19 July 2018

Zimbabwe: Idbz Offers Infrastructure Value Chain Loans

The Infrastructure Development Bank of Zimbabwe has come up with a loan facility specifically targeting players in infrastructure value chain, a senior official said.

Known as the Infrastructure Value Chain Financing, the facility is meant to promote infrastructure development by enhancing the capacity of key players in the infrastructure value chain to improve effectiveness and efficiency in operations.

Targeted players include engineering firms, manufacturers of construction materials such as steel products and bricks, the contractors as well as architects.

"Specifically, the product will provide working capital and capital expenditure or asset finance for players in the infrastructure value chain," chief executive Thomas Sakala said.

"It will support players in the infrastructure value chain by providing bank guarantees such as bid bonds, performance bonds, advance payment guarantees and maintenance or retention bonds."

Mr Sakala said the facility will also provide advisory services to companies in the infrastructure value chain. In an interview with The Herald Business, IDBZ head of resource mobilisation Mr Willing Zvirevo said the capacitation of companies in the infrastructure value chain would result in effective delivery of huge projects.

"For effective delivery of huge infrastructure projects, those in the value chain need to perform," he said.

The IDBZ mandate is to spearhead economic growth through infrastructure development.

Some of the sectors that the bank is actively involved in include energy, transport, water and sanitation, housing and Information, Communication Technology.

The bank's interventions in these sectors include providing technical capacity building in project preparation, contract negotiations and implementation monitoring, mobilising resources for project development and implementation, knowledge generation and sharing.

Zimbabwe has an estimated infrastructure backlog of $30 billion, according to the Africa Development Bank, after years of little investment into the sector.

Between 2009 and 2016, the Government spent a total of only $2 billion on infrastructure projects, the amount analysts say should have been spent on an annual basis.

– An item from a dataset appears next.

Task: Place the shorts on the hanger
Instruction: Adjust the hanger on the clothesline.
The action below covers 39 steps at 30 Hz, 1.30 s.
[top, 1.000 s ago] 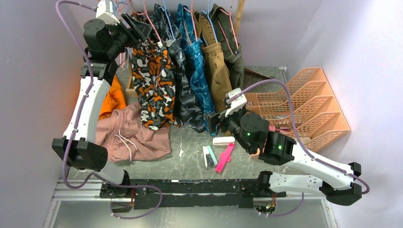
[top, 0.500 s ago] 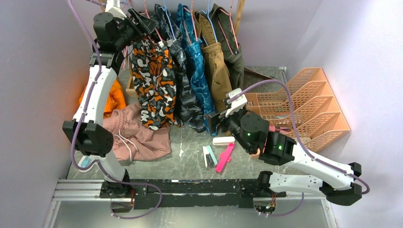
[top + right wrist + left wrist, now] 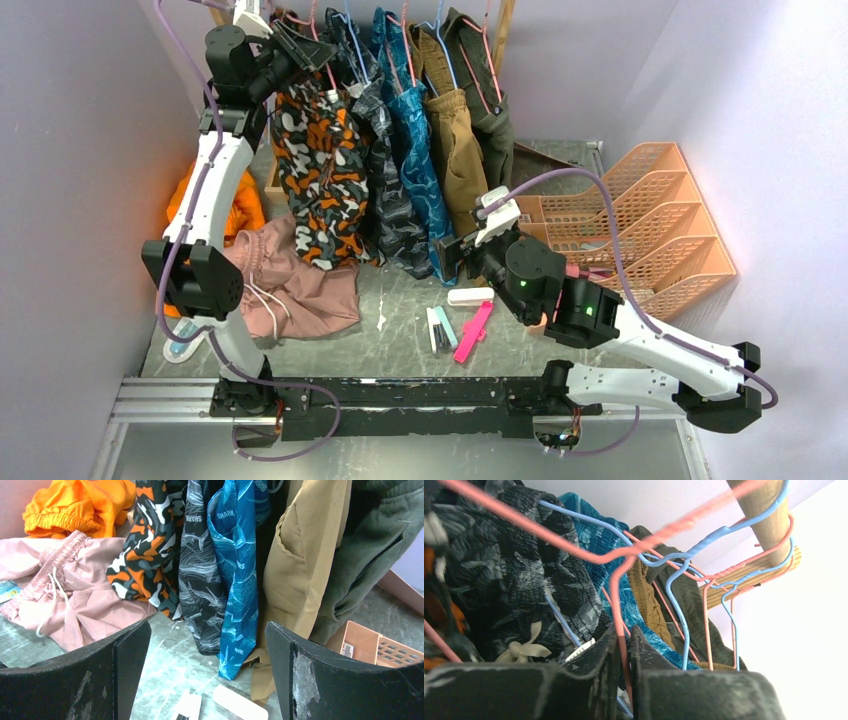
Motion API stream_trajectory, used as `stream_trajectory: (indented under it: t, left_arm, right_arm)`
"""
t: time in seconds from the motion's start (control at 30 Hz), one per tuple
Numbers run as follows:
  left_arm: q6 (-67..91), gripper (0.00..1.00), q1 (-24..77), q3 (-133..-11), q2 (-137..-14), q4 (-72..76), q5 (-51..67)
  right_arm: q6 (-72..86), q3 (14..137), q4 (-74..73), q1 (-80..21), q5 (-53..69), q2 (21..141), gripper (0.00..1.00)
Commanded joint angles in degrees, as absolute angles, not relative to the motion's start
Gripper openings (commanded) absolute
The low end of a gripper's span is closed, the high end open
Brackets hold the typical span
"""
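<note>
The orange, black and white camouflage shorts (image 3: 325, 170) hang at the left end of the clothes rail, draped over the pink hanger (image 3: 614, 605). Their lower part also shows in the right wrist view (image 3: 145, 565). My left gripper (image 3: 300, 45) is raised to the rail. In its wrist view the left gripper (image 3: 624, 629) is shut on the hanger's pink wire just below the twisted neck. My right gripper (image 3: 450, 255) hovers low over the table in front of the hanging clothes, and its jaws (image 3: 207, 630) stand wide open with nothing between them.
Grey-black shorts (image 3: 395, 190), blue shorts (image 3: 415, 150), tan shorts (image 3: 455, 150) and an olive garment (image 3: 490, 100) hang to the right on blue and pink hangers. Pink shorts (image 3: 290, 285) and an orange garment (image 3: 240, 205) lie at left. A peach file rack (image 3: 650, 230) stands right.
My left arm rose and swung right to the rail, and its jaws closed on the pink hanger wire. The camouflage shorts shifted slightly. The right arm stayed still.
</note>
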<state>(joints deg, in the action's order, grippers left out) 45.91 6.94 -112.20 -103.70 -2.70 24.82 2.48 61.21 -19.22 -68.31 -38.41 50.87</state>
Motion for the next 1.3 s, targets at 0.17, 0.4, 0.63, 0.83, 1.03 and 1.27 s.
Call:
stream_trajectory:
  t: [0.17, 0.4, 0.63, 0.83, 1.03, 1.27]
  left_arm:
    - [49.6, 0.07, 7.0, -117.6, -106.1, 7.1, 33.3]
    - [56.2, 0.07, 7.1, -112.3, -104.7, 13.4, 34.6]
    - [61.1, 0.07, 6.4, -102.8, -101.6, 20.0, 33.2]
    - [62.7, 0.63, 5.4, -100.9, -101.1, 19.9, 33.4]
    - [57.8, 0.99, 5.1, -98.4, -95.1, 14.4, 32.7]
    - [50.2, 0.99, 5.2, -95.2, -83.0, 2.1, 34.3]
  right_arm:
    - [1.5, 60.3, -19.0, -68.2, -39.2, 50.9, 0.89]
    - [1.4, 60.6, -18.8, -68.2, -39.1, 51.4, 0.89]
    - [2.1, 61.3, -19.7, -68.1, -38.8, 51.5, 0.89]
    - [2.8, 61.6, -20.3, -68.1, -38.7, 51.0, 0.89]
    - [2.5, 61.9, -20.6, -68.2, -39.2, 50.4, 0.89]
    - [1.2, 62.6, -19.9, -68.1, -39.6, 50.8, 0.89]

The huge debt overhang and arrears to the multi-lateral financial institutions, including the International Monetary Fund and the World Bank also made it impossible for the country to raise long term capital critical for infrastructure projects.

In the absence of balance of payments support from multi-lateral financial institutions, Zimbabwe has been operating on a tight budget, with the bulk of revenue going towards paying wages, leaving it with little or virtually no money for infrastructure.

Most of the infrastructure projects implemented during the past few years were funded by the Chinese, but some of the signed deals failed to take off due to delays in repaying debt to China Export and Credit Insurance Corporation (Sinosure).